L'ambassade d'Arabie Saoudite attaquée à Téhéran, 40 personnes arrêtées

Des manifestants iraniens ont envahi l'ambassade d'Arabie saoudite à Téhéran dimanche avant l'aube, exprimant la colère de l'Iran chiite au lendemain de l'exécution en Arabie saoudite d'un dignitaire chiite.

Des manifestants s'étaient massés devant les portes de l'ambassade saoudienne pour protester contre l'exécution du cheikh al Nimr, virulent critique du régime saoudien.

Ils ont ensuite réussi à pénétrer dans l'enceinte et ont commencé à y allumer des feux avant d'être chassés par la police, rapporte l'agence de presse iranienne Isna.

Un des clichés diffusés sur les réseaux sociaux montre une salle saccagée et des meubles brisés, sous un portrait du roi Salman d'Arabie saoudite. Peu après, le ministère iranien des Affaires étrangères a publié un communiqué appelant au calme et demandant aux manifestants de respecter les lieux diplomatiques, rapporte le site internet Entekhab. Hossein Sajedinia, chef de la police de Téhéran cité par l'agence de presse Isna, a annoncé l'arrestation d'un nombre indéterminé "d'éléments incontrôlables".

L'affaire semble avoir balayé les espoirs de constitution d'un front commun contre les djihadistes de l'Etat islamique, susceptible d'ouvrir la voie à un rapprochement entre deux puissances du Golfe, qui s'affrontent indirectement en Syrie et au Yémen.

La quasi-totalité des 47 hommes exécutés samedi en Arabie saoudite étaient des sunnites condamnés pour des attentats commis par Al Qaïda il y a une dizaine d'années, mais c'est le sort du cheikh Al Nimr et de trois autres chiites, accusés d'avoir participé à l'agression de policiers en 2011-2013, qui a retenu l'attention.

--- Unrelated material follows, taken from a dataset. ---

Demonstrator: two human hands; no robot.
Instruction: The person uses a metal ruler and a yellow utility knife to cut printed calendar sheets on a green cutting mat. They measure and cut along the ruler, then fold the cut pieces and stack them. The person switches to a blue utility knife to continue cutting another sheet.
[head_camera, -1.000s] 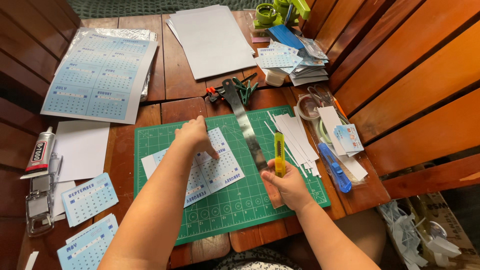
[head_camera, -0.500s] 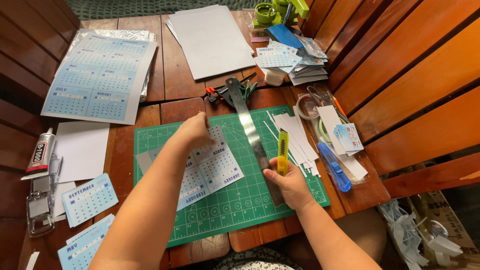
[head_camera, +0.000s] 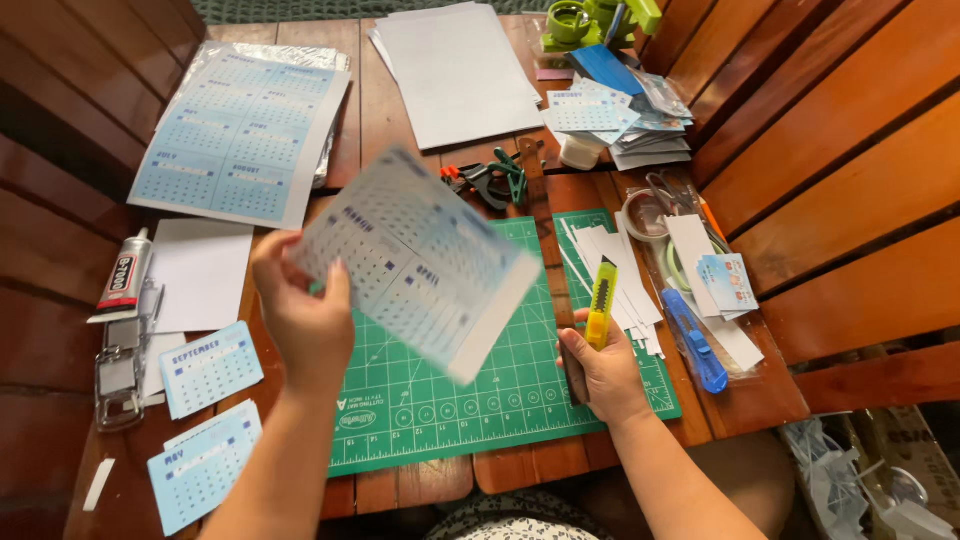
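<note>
Aloft, blurred calendar sheet (head_camera: 415, 262) pinched in left hand (head_camera: 305, 318) grip; yellow cutter (head_camera: 601, 302) seemingly clasped in right hand (head_camera: 600, 368).

I see even, soft daylight with faint shadows; only the calendar sheet (head_camera: 415, 262) above the green cutting mat (head_camera: 450, 400) is motion-blurred.

Glossy dark wooden table (head_camera: 420, 490), matt green rubbery cutting mat (head_camera: 440, 400), yellow plastic knife (head_camera: 601, 303), smooth paper calendar sheet (head_camera: 420, 260).
</note>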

Les autorités iraniennes condamnent

Le président iranien Hassan Rohani a jugé dimanche "totalement injustifiables" les attaques menées samedi soir contre l'ambassade de l'Arabie saoudite à Téhéran et le consulat saoudien à Machhad (nord-est).

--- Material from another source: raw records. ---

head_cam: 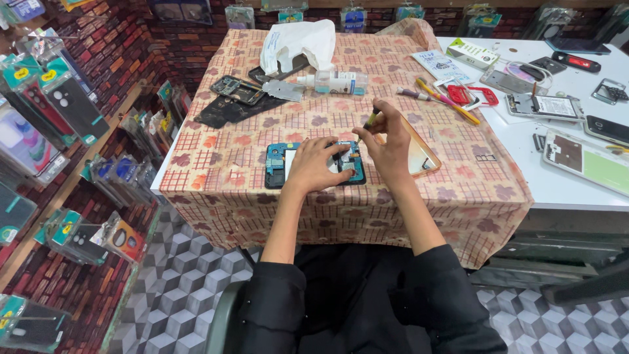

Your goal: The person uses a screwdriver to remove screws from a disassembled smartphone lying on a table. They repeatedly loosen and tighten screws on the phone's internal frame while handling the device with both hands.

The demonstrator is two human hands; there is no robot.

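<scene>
Covering the opened phone (278,164) — left hand (314,167), right hand (392,141).

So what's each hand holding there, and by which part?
The right hand pinches a thin yellow-handled screwdriver by its handle, tip down. The left hand presses flat on the opened blue phone body.

Clear phone-case packets (62,105) along left wall (teal labels), white box (473,52) far right.

Both arms reach forward, bare from the elbows, with black sleeves pushed up. The left hand (313,164) lies flat, palm down, its fingers (337,145) spread and pointing right. The right hand (391,141) is lifted a little, its fingers (373,113) pinched together. The two hands sit close together, almost touching.
</scene>
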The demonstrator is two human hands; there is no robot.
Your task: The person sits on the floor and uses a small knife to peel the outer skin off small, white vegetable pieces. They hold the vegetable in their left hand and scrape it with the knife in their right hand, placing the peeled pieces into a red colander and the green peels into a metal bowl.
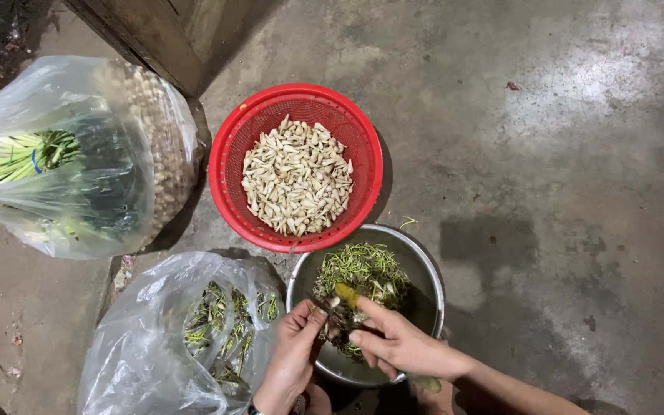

"L'action menée par un groupe d'extrémistes hier soir à Téhéran et à Machhad (...) contre l'ambassade et le consulat de l'Arabie saoudite, qui doivent être légalement et religieusement sous la protection de la République islamique, est totalement injustifiable", a affirmé le président Rohani, selon l'agence officielle Irna.

M. Rohani a demandé au "ministre de l'Intérieur de travailler avec le pouvoir judiciaire et le ministre des Renseignements pour identifier les agresseurs et les présenter à la justice pour qu'il soit mis fin à ces actions hideuses et que la sécurité des représentations diplomatiques soit assurée".

Le procureur de Téhéran avait annoncé un peu plus tôt l'arrestation de 40 personnes en lien avec l'attaque contre l'ambassade de l'Arabie saoudite à Téhéran. Quatre autres personnes ont été arrêtées à Machhad.

Les alliés s'inquiètent 

Les alliés occidentaux de la monarchie wahhabite, qui sont nombreux à lui vendre des armes, s'inquiètent de leur côté de la nouvelle assurance dont elle fait montre à l'intérieur et à l'extérieur de ses frontières.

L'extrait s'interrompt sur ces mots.